(Items from a data source)
......

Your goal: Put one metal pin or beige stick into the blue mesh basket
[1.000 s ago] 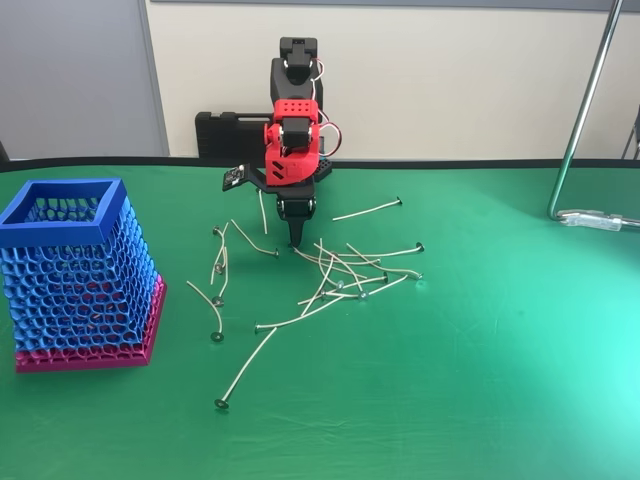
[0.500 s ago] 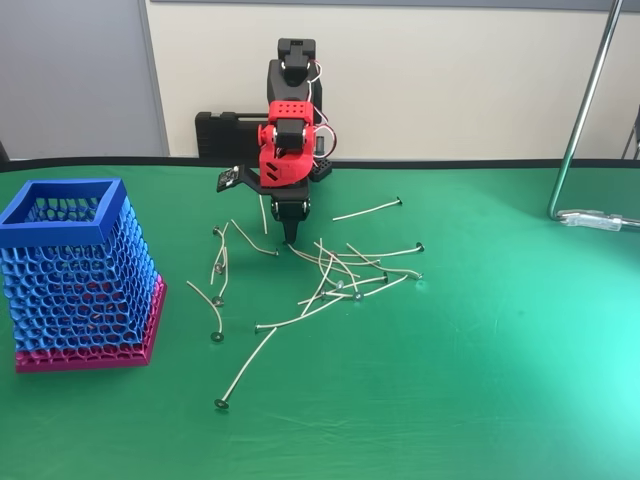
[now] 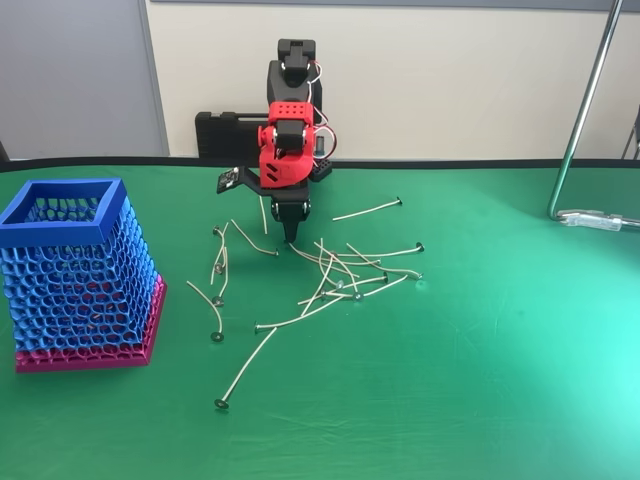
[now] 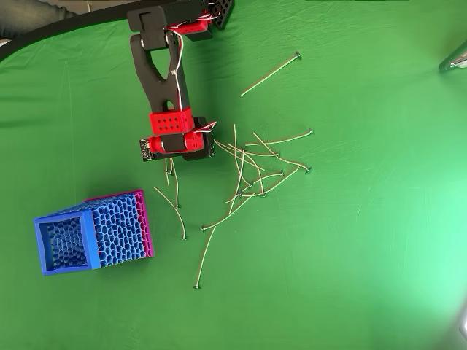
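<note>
Here the red and black arm [image 3: 290, 120] reaches forward from the far edge of the green tabletop [image 3: 500, 380], its gripper [image 3: 291, 236] pointing straight down at the far left end of the tangle of sticks [image 3: 345, 275]. In the fixed view the dark fingers [image 3: 291, 222] taper to a single narrow tip, so the jaws look closed or nearly so, but the tip is too small to tell whether a stick is caught between them. The overhead view hides the fingertips under the red wrist block [image 4: 174, 135], so it does not settle the matter either.

The sticks lie loose near the middle of the tabletop. The overhead view shows their spread plainly: a crossed cluster [image 4: 252, 175] just to the picture's right of the wrist, a few singles [image 4: 175, 208] between the cluster and the basket, one long stick [image 4: 206, 255] running toward the near edge, and one apart [image 4: 270, 69] toward the far edge. In the fixed view the same sticks overlap into a flatter heap, and the tiny dark heads show better.

The blue mesh basket [image 3: 75, 275] stands upright near the left edge of the tabletop, well apart from the gripper. The fixed view shows its magenta base [image 3: 90, 355] and tapered walls; the overhead view looks into its open mouth [image 4: 66, 244], where only mesh can be made out.

A metal pole with a clamp [image 3: 585, 130] stands at the far right edge in the fixed view.
</note>
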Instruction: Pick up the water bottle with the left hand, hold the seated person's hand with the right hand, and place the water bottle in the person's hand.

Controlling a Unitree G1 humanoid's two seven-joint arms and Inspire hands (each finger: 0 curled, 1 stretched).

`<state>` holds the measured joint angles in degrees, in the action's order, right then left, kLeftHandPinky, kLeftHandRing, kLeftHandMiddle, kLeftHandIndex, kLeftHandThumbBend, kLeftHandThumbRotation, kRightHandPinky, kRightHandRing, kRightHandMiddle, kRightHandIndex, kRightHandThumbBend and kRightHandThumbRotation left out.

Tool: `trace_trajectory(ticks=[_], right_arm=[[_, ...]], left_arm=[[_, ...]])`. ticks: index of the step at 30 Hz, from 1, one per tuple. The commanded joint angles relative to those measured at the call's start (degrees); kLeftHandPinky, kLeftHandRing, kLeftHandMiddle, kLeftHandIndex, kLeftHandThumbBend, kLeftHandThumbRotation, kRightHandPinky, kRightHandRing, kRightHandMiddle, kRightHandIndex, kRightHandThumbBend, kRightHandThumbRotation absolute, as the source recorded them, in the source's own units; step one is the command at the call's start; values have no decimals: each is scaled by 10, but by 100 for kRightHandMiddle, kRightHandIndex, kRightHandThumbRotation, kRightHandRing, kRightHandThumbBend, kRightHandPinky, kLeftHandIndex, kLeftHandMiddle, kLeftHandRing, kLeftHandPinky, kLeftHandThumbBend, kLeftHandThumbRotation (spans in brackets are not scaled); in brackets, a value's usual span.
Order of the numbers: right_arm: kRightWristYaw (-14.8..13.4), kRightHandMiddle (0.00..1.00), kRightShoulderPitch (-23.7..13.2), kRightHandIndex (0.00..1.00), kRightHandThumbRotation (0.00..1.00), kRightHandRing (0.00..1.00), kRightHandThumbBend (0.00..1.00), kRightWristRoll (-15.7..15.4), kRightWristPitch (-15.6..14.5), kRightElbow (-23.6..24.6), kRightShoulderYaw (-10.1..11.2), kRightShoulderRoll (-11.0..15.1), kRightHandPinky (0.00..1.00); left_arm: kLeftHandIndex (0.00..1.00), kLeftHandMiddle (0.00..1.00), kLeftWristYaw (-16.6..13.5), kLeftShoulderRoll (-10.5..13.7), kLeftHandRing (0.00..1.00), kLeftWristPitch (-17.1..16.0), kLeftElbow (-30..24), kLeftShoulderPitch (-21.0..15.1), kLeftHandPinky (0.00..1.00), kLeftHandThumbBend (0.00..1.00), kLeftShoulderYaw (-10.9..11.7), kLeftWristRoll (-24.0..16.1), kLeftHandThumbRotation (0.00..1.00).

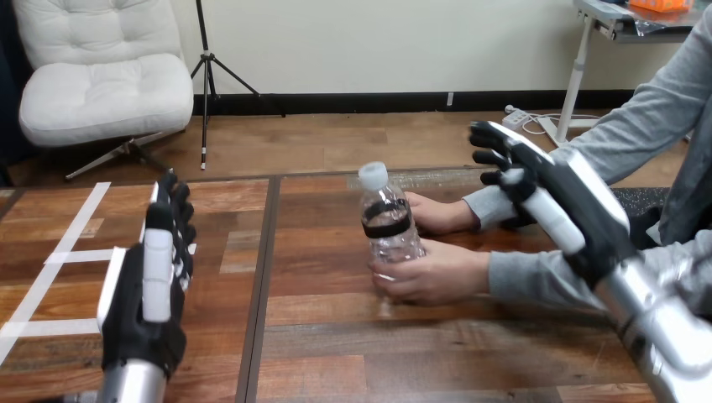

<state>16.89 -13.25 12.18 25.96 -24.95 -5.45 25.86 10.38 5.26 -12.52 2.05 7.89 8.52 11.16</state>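
Observation:
A clear water bottle (390, 220) with a white cap and a black band stands upright near the middle of the wooden table (336, 353). The person's nearer hand (432, 273) is wrapped round its base, and their farther hand (438, 213) rests on the table just behind it. My left hand (159, 269) hovers over the table's left part, fingers straight, holding nothing, well apart from the bottle. My right hand (537, 189) is raised at the right above the person's grey sleeve, fingers spread and relaxed, and it touches neither of their hands.
Strips of white tape (59, 252) mark the table's left part. A dark seam (259, 285) runs front to back between the two table boards. The person's grey-sleeved forearms (546, 277) cross the right half of the table.

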Motion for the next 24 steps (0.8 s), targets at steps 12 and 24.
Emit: trace_trajectory(ticks=[12,24], right_arm=[[-9,100,153,100,100,100,98,216,-137,302,13,-116,100],[12,100,188,100,100,100,97,223,-127,327,19,-145,100]], left_arm=[[100,100,28,-12,100,0,-116,22,100,90,-45,24,100],[100,100,56,-13,100,-2,-131,43,100,93,-51,50,100]])
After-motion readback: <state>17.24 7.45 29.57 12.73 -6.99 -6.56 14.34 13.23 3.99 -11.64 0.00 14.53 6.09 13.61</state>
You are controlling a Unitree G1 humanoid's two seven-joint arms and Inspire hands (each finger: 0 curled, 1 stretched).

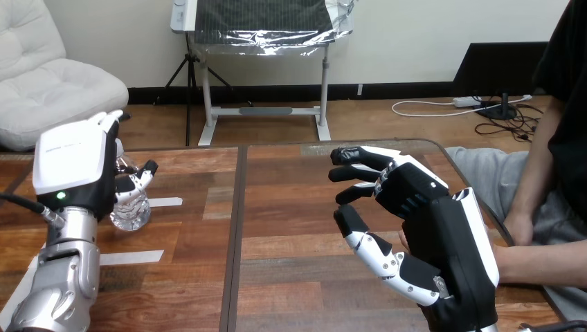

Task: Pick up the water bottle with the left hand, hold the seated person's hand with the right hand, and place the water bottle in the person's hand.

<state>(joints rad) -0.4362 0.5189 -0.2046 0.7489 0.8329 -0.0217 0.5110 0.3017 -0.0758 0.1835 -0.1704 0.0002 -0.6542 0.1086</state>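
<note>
Fingers of the right hand stand spread and only lightly bent, gripping nothing. That hand hangs over the wooden table well to the right of the dark seam that runs down the tabletop, with its fingertips turned toward the seam. Just under the hand, on the side away from the seam, a small part of the person's hand shows. The robot's palm covers the rest, and none of its fingers or its thumb is seen wrapped round it. The person's forearm reaches further right from there. On the other side of the seam, well to its left, the left hand is raised with its white back toward the camera. Its thumb is bent across the front of the water bottle, while its fingers rise on the bottle's far side, so the bottle sits in the hand's grasp. The clear bottle stands upright, its base low against the tabletop. Two white tape strips lie on the wood between the bottle and the seam.
</note>
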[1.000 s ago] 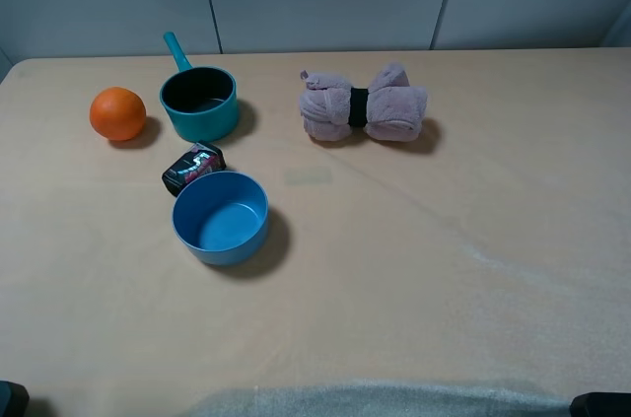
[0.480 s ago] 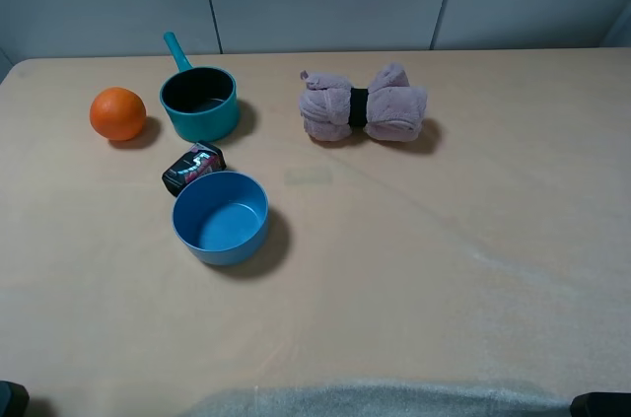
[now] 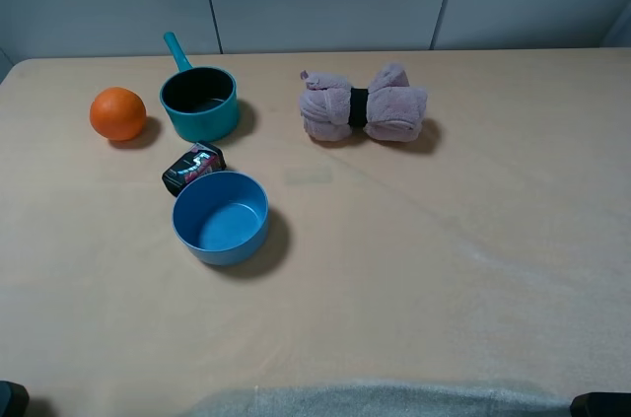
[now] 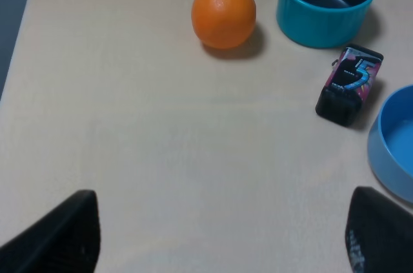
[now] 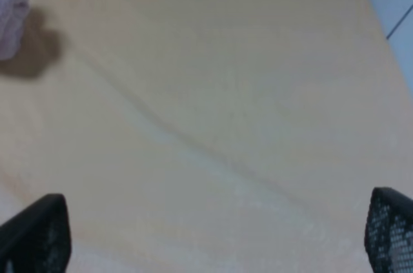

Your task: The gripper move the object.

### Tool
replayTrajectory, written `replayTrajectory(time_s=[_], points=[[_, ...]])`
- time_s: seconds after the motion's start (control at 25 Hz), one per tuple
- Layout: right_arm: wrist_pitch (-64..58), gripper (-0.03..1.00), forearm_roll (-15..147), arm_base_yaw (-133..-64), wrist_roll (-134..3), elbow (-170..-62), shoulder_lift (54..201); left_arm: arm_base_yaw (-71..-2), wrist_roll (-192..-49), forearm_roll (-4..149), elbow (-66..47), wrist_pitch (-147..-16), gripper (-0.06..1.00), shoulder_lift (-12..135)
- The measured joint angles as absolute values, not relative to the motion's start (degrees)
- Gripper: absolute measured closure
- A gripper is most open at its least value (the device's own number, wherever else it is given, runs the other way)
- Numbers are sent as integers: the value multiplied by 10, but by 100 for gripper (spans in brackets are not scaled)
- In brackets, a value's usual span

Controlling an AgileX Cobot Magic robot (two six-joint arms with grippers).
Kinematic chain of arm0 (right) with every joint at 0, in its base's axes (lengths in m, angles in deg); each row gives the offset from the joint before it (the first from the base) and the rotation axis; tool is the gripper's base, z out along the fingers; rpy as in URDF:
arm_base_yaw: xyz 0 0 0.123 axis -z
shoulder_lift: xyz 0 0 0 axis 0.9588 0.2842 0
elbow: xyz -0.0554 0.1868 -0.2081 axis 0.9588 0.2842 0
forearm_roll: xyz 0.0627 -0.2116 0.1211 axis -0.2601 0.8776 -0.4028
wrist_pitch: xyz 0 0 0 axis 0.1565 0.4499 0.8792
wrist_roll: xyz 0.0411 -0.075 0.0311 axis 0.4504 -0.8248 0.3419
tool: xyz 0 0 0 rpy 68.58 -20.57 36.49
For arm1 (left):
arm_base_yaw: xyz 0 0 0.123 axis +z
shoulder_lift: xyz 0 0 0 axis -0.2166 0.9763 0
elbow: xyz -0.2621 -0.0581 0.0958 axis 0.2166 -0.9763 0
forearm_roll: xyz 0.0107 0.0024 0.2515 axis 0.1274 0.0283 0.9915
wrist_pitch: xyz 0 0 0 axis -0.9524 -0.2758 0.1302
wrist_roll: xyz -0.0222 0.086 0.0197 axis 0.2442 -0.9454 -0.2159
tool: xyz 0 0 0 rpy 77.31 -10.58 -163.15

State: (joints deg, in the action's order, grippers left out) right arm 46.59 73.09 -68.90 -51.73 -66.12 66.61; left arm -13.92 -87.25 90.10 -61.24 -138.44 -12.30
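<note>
The blue bowl (image 3: 221, 218) stands upright and empty on the tan table, left of centre; its rim also shows at the edge of the left wrist view (image 4: 395, 144). My left gripper (image 4: 219, 241) is open and empty, its two dark fingers (image 4: 58, 234) spread wide, well short of the bowl. In the exterior view only a dark bit of it shows at the bottom left corner (image 3: 10, 399). My right gripper (image 5: 210, 237) is open and empty over bare table, far from the bowl; a dark bit shows at the bottom right corner (image 3: 601, 404).
A small black box (image 3: 192, 168) lies touching the bowl's far side. A teal saucepan (image 3: 199, 102) with a handle and an orange (image 3: 117, 113) stand behind it. A rolled mauve towel (image 3: 364, 104) with a black band lies at the back centre.
</note>
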Motion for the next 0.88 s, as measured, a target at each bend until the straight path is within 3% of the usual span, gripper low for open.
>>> replayTrajectory(time_s=[0.44, 0.88], points=[[468, 27, 746, -691, -485, -645, 548, -139, -873, 901, -612, -1384, 11, -123], [468, 27, 750, -692, -483, -645, 544, -139, -873, 901, -612, -1384, 11, -123]])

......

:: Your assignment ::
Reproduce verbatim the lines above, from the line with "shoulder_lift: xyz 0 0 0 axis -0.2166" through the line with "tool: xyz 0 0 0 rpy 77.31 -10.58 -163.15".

:: Output of the exercise ::
shoulder_lift: xyz 0 0 0 axis -0.2166 0.9763 0
elbow: xyz -0.2621 -0.0581 0.0958 axis 0.2166 -0.9763 0
forearm_roll: xyz 0.0107 0.0024 0.2515 axis 0.1274 0.0283 0.9915
wrist_pitch: xyz 0 0 0 axis -0.9524 -0.2758 0.1302
wrist_roll: xyz -0.0222 0.086 0.0197 axis 0.2442 -0.9454 -0.2159
tool: xyz 0 0 0 rpy 77.31 -10.58 -163.15

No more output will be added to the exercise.